Each floating-point unit may operate in a coprocessor-like fashion,
in which FDS unit 518 directly dispatches the floating-point
instructions to the floating-point unit.
[0107] As described above, in some embodiments, the processor 500
supports the processor instruction set P and the second instruction
set Q. It is noted that the instructions of processor instruction
set P and the instructions of the second instruction set Q address
the same memory space. Thus, it is easy for a programmer to build a
first program thread using P instructions and a second program
thread using Q instructions where the two threads communicate
quickly through system memory or internal registers (i.e.,
registers of the register file 538). Because the threads are
executed on a single processor (i.e., processor 500), there is no
need to invoke the facilities of the operating system in order to
communicate between two threads.
[0108] In one embodiment, processor 500 may be configured on a
single integrated circuit. In another embodiments, processor 500
may include a plurality of integrated circuits. For example, the
one or more additional execution units may be realized in one or
more integrated circuits.
[0109] As described above, in some embodiments, any (or all) of
processors 100, 200, 300 and 400 may include a graphics execution
unit (GEU) capable of executing instructions conforming to a given
version of an industry-standard graphics API such as DirectX.
Subsequent updates to the API standard may be implemented in
software. (This is to be contrasted with the costly traditional
practice of redesigning graphics accelerators and their on-board
GPUs to support new versions of graphics APIs.)
[0110] In some embodiments of processors 100, 200, 300 and 400,
instructions and data are stored in the same memory. In other
embodiments, they are stored in different memories.
Graphics Execution Unit
[0111] The various above-described embodiments of the graphics
execution unit (e.g., GEU 130, GEU 250, GEU 450 and GEU 550) may be
realized by GEU 700 of FIG. 7. GEU 700 is configured to receive the
instructions of the graphics instruction set and to perform
graphics operations in response to receiving the graphics
instructions. In one embodiment, GEU 700 is organized as a pipeline
that includes an input unit 715, a vertex shader 720, a geometry
shader 720, a rasterization unit 735, a pixel shader 740, and an
output/merge unit 745. The GEU 700 may also include a stream output
unit 730.
[0112] The input unit 715 is configured to receive a stream of
input data and assemble the data into graphics primitives (such as
triangles, lines and points) as determined by the received graphics
instructions. The input unit 715 supplies the graphics primitives
to the rest of the graphics pipeline.
[0113] The vertex shader 720 is configured to operate on vertices
as determined by the received graphics instructions. For example,
the vertex shader 720 may be programmed to perform transformations,
skinning, and lighting on vertices. In some embodiments, the vertex
shader 720 produces a single output vertex for each input vertex
supplied to it. In some embodiments, the vertex shader 720 is
configured to receive one or more vertex shader programs supplied
as part of the received graphics instructions and to execute the
one or more vertex shader programs on vertices.

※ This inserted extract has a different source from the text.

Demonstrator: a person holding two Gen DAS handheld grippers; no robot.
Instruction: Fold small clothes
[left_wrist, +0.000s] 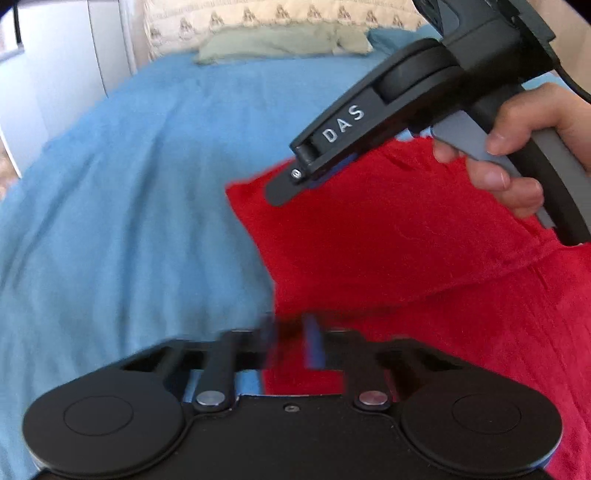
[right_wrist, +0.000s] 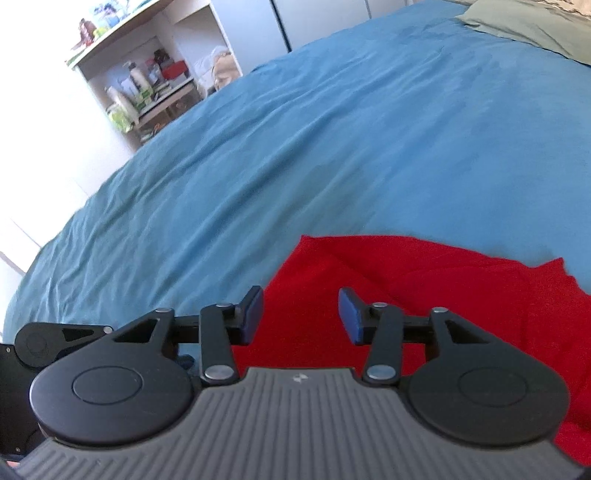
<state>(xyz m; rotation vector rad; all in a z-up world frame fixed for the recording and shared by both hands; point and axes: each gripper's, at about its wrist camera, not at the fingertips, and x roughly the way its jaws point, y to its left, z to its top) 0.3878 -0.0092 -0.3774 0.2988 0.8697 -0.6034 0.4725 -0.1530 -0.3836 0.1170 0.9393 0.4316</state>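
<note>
Left wrist view smears its own left claw (left_wrist: 291, 343) into a blur at 6 o'clock; its pads look drawn together at the edge of the red garment (left_wrist: 424, 258), grip uncertain. That cloth lies on the blue bed (left_wrist: 129, 221), cut off toward 4 o'clock, one corner pointing to 10 o'clock. The right claw (right_wrist: 301, 317) hangs half open over the cloth, empty.

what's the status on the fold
Left gripper shut on red garment edge. Right gripper open above it, holding nothing. Blue bedsheet around it bare.
</note>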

[0114] The geometry shader 725 processes whole primitives (e.g.,
triangles, lines or points) as determined by the received graphics
instructions. For each input primitive, the geometry shader can
discard the input primitive or generate one or more new primitives
as output. In one embodiment, the geometry shader is also
configured to perform geometry amplification and de-amplification.
In some embodiments, the geometry shader 725 is configured to
receive one or more geometry shader programs as part of the
received graphics instructions and to execute the one or more
geometry shader programs on primitives.
[0115] The stream output unit 730 is configured for outputting
primitive data as a stream from the graphics pipeline to system
memory. This output feature is controlled by the received graphics
instructions. The data stream sent to memory can be returned to the
graphics pipeline as input data (if so desired).

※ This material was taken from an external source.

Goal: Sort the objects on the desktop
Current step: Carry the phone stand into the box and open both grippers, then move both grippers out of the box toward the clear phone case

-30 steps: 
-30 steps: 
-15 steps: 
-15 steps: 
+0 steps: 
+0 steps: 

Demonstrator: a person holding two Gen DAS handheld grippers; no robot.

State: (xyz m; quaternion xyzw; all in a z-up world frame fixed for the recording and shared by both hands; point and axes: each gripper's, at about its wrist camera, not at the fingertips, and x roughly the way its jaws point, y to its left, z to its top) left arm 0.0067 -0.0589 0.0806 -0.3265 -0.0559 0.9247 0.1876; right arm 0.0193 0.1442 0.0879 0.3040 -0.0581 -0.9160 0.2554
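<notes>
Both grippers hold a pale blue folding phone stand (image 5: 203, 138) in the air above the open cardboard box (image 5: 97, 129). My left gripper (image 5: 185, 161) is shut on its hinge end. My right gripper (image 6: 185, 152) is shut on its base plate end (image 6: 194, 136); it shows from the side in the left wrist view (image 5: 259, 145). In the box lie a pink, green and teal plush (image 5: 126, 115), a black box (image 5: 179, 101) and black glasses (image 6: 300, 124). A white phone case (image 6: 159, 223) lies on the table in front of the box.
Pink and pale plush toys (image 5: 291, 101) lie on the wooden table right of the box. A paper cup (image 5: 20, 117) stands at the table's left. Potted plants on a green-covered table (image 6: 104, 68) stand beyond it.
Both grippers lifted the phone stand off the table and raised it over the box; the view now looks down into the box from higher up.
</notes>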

[0116] The rasterization unit 735 is configured to receive
primitives from geometry shader 725 and to rasterize the primitives
into pixels as determined by the graphics instructions.
Rasterization involves interpolating selected vertex components at
pixel positions across the given primitive. Rasterization may also
include clipping the primitives to the view frustum, performing a
perspective divide operation, and mapping vertices to the
viewport.
[0117] The pixel shader unit 740 generates per-pixel data (such as
color) for each pixel in a given primitive. For example, the pixel
shader 740 may apply per-pixel lighting. In some embodiments, the
pixel shader unit 740 is configured to receive one or more pixel
shader programs as part of the received graphics instructions and
to execute the one or more pixel shader programs per pixel. The
rasterization unit may invoke execution of the one or more pixel
shader programs as part of the rasterization process.

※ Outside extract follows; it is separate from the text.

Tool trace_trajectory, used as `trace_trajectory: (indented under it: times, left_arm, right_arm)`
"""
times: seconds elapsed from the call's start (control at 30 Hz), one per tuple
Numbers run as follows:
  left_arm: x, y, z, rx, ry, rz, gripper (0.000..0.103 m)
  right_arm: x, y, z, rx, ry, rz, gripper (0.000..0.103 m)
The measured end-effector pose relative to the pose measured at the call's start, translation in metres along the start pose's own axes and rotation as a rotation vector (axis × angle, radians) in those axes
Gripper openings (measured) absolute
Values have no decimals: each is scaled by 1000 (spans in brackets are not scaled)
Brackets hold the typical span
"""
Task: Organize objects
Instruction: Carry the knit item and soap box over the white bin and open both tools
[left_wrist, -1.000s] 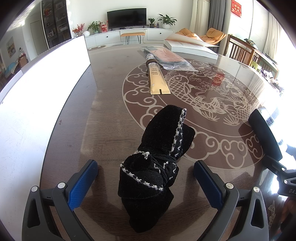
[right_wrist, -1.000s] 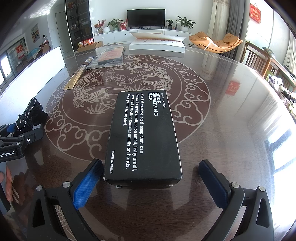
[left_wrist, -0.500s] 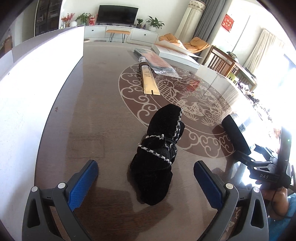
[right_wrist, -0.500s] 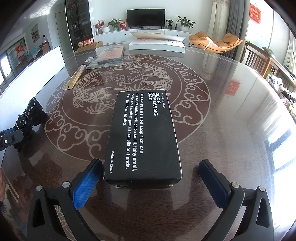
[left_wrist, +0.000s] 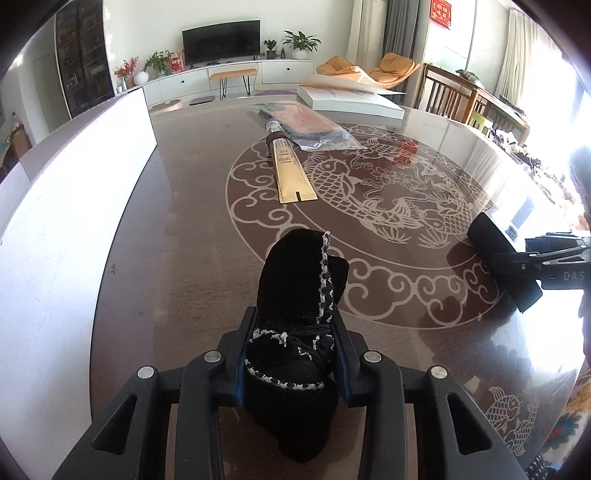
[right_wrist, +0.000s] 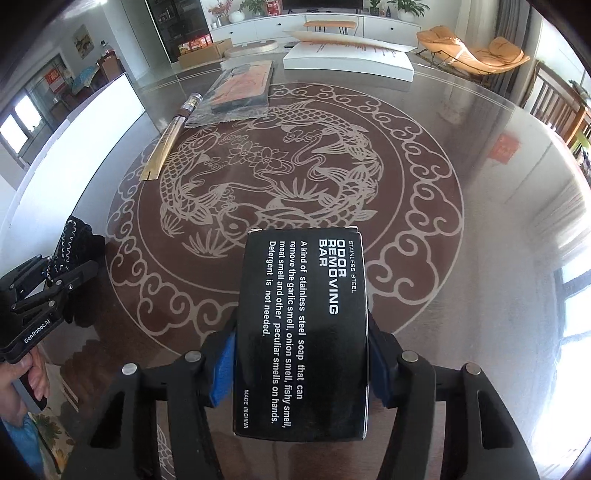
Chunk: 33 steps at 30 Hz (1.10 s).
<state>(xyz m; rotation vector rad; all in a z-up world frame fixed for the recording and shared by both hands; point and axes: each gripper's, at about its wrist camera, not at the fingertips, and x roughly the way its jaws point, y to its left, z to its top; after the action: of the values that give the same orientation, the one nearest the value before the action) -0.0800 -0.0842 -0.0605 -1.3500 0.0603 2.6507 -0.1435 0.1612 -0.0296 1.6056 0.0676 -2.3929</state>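
Note:
My left gripper (left_wrist: 293, 354) is shut on a black knitted pouch with white stitching (left_wrist: 299, 295), its blue pads pressed on both sides. The pouch also shows in the right wrist view (right_wrist: 75, 240), with the left gripper (right_wrist: 55, 280) around it. My right gripper (right_wrist: 301, 365) is shut on a black box labelled "Odor Removing Bar" (right_wrist: 303, 325). The box (left_wrist: 495, 240) and the right gripper (left_wrist: 535, 262) show at the right edge of the left wrist view. Whether either object is lifted off the round glass table (right_wrist: 480, 258) I cannot tell.
A long gold packet with a dark cap (left_wrist: 290, 166) and a clear bag with an orange item (left_wrist: 310, 129) lie at the far middle. A flat white box (left_wrist: 347, 99) lies at the far edge. A white board (left_wrist: 66, 206) stands along the left. Chairs (left_wrist: 454, 96) stand beyond.
Both grippers have closed from wide open: the left onto the black pouch, the right onto the black box. The right view has tilted, so the box looks raised or drawn closer.

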Motion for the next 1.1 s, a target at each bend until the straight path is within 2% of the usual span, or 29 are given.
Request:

[0118] The output unit 745 is configured to combine one or more
types of output data (e.g., pixel shader values, depth information
and stencil information) with the contents of a target buffer and
the depth/stencil buffers to produce the final pipeline output.
[0119] In some embodiments, the GEU 700 also includes a texture
sampler 737 and a texture cache 738. The texture sampler 737 is
configured to access texel data from system memory via texture
cache 738 and to perform texture interpolation on the texel data
(e.g., MIP MAP data) to support texture mapping. The interpolated
data generated by the texture sampler may be provided to the pixel
shader 740.
[0120] In some embodiments, the GEU 700 may be configured for
parallel operation. For example, the GEU 700 may be pipelined in
order to more efficiently operate on streams of vertices, streams
of primitives, and streams of pixels. Furthermore, various units
within the GEU 700 may be configured to operate on vector operands.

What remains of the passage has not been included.